Quick Answer
If your puppy is chewing the couch, shoes, wall corners, cords, or your hands, the answer probably is not “train harder.”
Start by changing the setup.
Puppies chew because they are teething, bored, curious, overtired, or just doing puppy stuff. You are not trying to remove chewing from their life. You are trying to make the right thing easier to chew than the wrong thing.
A simple starter setup is:
- one puppy-safe chew toy
- one easy place to keep approved toys
- one safe space for when you cannot watch them
That is enough to start.
The Real Problem
Most puppy chewing gets worse because the house is set up against you.
The puppy has access to shoes, chair legs, cords, blankets, baseboards, couch corners, and a dozen other things that feel interesting. Meanwhile, the “good” chew toy is under the couch, in another room, or buried in a pile of toys.
So when your puppy starts chewing something expensive, you are already late.
The goal is to make the better option obvious.
Start With One Better Chew
First, give your puppy something they are actually allowed to bite.
A puppy-safe teething toy is the easiest place to start because it gives them a legal target. Keep it close to the spots where problems happen: near the couch, near the crate, near the playpen, or wherever your puppy usually gets into trouble.
Good option to consider: KONG Puppy Teething Toy
Keep The Good Stuff Easy To Grab
This sounds too simple, but it matters.
If toys are scattered around the house, you will not redirect quickly. You will watch your puppy chew the corner of the couch while you hunt for the one toy they like.
Put the approved toys in one small basket.
Now the move is easy: puppy grabs shoe, you grab chew toy. Puppy attacks couch, you grab chew toy. Puppy starts chewing the wall like they have a renovation contract, you grab chew toy.
Good option to consider: dog toy storage basket
Use A Safe Space When You Cannot Watch
Puppies are fast. If you are cooking, working, helping kids, answering the door, or just tired, your puppy can find trouble in about eight seconds.
That is where a playpen helps.
It is not a punishment. It is a safe zone. Add a bed, water if needed, and one or two approved toys. When you cannot actively watch your puppy, the playpen keeps them away from the furniture, cords, shoes, and mystery objects they absolutely should not eat.
Good option to consider: puppy playpen
What Not To Do
Do not give them every toy at once. Too many options can turn into noise.

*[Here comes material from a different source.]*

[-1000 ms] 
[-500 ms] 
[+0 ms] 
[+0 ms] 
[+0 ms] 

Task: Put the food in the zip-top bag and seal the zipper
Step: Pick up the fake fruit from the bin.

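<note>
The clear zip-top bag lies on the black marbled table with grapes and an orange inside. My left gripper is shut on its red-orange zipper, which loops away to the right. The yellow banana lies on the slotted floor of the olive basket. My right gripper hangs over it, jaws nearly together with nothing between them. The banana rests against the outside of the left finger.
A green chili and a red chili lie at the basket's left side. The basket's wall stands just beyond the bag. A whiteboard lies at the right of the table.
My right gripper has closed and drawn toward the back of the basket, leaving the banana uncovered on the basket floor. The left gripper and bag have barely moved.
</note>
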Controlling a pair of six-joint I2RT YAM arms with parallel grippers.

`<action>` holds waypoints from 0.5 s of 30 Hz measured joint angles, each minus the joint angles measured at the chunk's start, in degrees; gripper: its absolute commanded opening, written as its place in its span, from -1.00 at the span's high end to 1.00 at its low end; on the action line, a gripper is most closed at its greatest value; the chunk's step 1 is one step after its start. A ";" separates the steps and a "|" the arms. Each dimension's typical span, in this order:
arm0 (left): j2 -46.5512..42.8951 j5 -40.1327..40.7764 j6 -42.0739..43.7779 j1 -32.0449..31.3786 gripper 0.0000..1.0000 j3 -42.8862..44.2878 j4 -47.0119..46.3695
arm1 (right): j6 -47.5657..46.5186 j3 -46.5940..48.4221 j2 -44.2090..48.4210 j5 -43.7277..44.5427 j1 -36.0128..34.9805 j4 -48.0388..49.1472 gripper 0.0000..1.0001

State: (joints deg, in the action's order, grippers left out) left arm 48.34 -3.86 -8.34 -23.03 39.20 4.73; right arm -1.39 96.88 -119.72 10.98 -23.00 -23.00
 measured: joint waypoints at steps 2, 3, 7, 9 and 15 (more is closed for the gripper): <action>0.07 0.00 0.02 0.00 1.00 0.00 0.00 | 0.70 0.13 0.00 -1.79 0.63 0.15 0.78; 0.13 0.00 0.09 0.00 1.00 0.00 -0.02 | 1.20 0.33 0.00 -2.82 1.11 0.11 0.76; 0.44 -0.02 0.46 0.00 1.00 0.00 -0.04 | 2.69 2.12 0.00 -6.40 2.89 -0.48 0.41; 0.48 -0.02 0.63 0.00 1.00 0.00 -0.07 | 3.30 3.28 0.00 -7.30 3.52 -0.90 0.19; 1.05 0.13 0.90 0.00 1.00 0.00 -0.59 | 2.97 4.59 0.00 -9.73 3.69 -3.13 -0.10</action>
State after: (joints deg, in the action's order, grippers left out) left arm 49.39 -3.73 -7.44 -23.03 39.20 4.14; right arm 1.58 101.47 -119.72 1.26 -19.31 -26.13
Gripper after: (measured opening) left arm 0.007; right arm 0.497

Do not let them roam the whole house and hope for the best. Hope is not a puppy-proofing strategy.
Do not chase them when they steal something unless you want to invent the best game of their life accidentally.
Do not assume chewing means they are “bad.” Most of the time, they are teething, tired, bored, or need a better outlet.
A Simple Setup To Try Today
Try this for one week:
- Put 2-3 approved toys in one basket.
- Keep one chew toy near the problem area.
- Use the playpen when you cannot watch closely.
- Rotate toys every few days.
- Remove the easiest bad targets: shoes, cords, loose blankets, and small objects.
That is the whole system.
Not perfect. Just better.
Final Takeaway
Puppy chewing is normal. Replacing a couch is not.
Start small: one better chew, one toy basket, and one safe space. Make the right choice easier for your puppy, and the whole thing gets a lot less chaotic.